26 ottobre 2018 17:15

Italiani brava gente. Amnesie e memorie del colonialismo è una mostra video collettiva, inaugurata il 23 ottobre alla Fondazione Volume! di Roma. Il progetto fa dialogare tre opere molto diverse tra loro, che hanno però l’obiettivo comune di decostruire l’immaginario del colonialismo italiano in Africa, una fase cominciata subito dopo l’unità e proseguita in epoca fascista.

Le campagne militari in Somalia, Eritrea, Etiopia e Libia sono state brutali e hanno creato una retorica razzista basata su una presunta inferiorità fisica e mentale del colonizzato e la presunta superiorità dei colonizzatori, gli italiani, quella brava gente che “in fondo” ha solo portato civiltà in posti che civili non erano, diffondendo il falso mito di un colonialismo docile, all’italiana appunto.

In una forma diversa e complessa, questa narrazione sopravvive ancora oggi, basta leggere i quotidiani, anche a giorni alterni.
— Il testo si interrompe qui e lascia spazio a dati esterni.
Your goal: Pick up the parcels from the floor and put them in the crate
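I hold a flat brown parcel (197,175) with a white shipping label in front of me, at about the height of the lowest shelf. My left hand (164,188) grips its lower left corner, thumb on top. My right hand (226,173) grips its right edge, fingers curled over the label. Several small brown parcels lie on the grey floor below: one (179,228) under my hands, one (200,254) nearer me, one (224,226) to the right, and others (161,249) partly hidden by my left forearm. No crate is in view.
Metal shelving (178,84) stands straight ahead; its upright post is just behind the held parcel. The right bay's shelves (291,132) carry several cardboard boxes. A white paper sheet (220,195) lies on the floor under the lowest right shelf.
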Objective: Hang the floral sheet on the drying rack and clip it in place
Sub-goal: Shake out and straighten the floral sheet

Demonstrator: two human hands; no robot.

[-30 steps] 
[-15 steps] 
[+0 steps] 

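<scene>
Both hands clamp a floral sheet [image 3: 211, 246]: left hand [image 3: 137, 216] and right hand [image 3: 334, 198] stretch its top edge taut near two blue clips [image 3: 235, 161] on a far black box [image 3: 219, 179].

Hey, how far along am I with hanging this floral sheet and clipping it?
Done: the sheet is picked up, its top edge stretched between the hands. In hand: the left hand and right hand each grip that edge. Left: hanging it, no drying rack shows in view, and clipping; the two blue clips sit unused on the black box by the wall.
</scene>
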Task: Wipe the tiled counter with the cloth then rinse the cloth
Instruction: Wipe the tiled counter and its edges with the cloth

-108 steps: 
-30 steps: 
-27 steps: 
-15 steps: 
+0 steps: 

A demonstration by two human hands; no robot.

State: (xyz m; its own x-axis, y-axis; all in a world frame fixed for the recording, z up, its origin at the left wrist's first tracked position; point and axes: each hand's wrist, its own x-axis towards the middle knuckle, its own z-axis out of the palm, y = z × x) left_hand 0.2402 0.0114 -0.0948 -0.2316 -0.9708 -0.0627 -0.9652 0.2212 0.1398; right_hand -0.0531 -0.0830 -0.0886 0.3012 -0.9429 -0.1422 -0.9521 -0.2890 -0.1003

Ecco perché secondo Vasco Forconi, curatore e ideatore della mostra, bisogna smontare un linguaggio cresciuto nella paura dell’altro e che ha generato l’attuale violenza nel discorso politico. L’idea di Italiani brava gente nasce da alcune domande essenziali: “Quale ruolo può giocare l’arte per sostenere un processo di decolonizzazione nella sfera pubblica italiana? E come può decostruire quegli immaginari che silenziosamente avvelenano il nostro presente?”.

Il trailer della mostra


Le tre opere video in mostra alla Fondazione Volume! danno un contributo decisamente interessante alla questione, offrendo prospettive diverse sull’amnesia collettiva del colonialismo italiano.

Il percorso comincia con The remains of the father di Bridget Baker, artista sudafricana che realizza performance, installazioni e video sulla riappropriazione della memoria. L’opera racconta la giornata lavorativa di una giovane ricercatrice eritrea impegnata a tradurre A contribution to the birth of the colonial style di Giovanni Ellero, etnologo italiano che ha vissuto in Eritrea dal 1936 al 1941. Una narrazione lenta e frammentata, tra finzione e documentario, che riporta alla luce un archivio privato di memorie coloniali.

La lingua di Menelik è il giocattolo evocato dal collettivo Fare Ala e Wu Ming 2 in Viva Menilicchi!. Il racconto prende vita nelle strade di Palermo in cui si intrecciano il ricordo della contestazione degli anarchici contro le politiche coloniali del regno d’Italia, nel 1896, con gli episodi più recenti di violenza e omertà nei confronti di immigrati.

In Black rain Alterazioni Video e Luca Babini usano l’ironia e la scorrettezza per affrontare il tema della xenofobia e dei flussi migratori sull’isola di Lampedusa. Il loro linguaggio è pop, inaspettato e lascia lo spettatore incredulo, proprio come gli abitanti colpiti dalla misteriosa pioggia nera.

Italiani brava gente alla Fondazione Volume!. (Giorgio Benni, Per gentile concessione di Fondazione Volume!)

La mostra fa parte della rassegna romana Videocittà e rimarrà aperta fino al 3 novembre.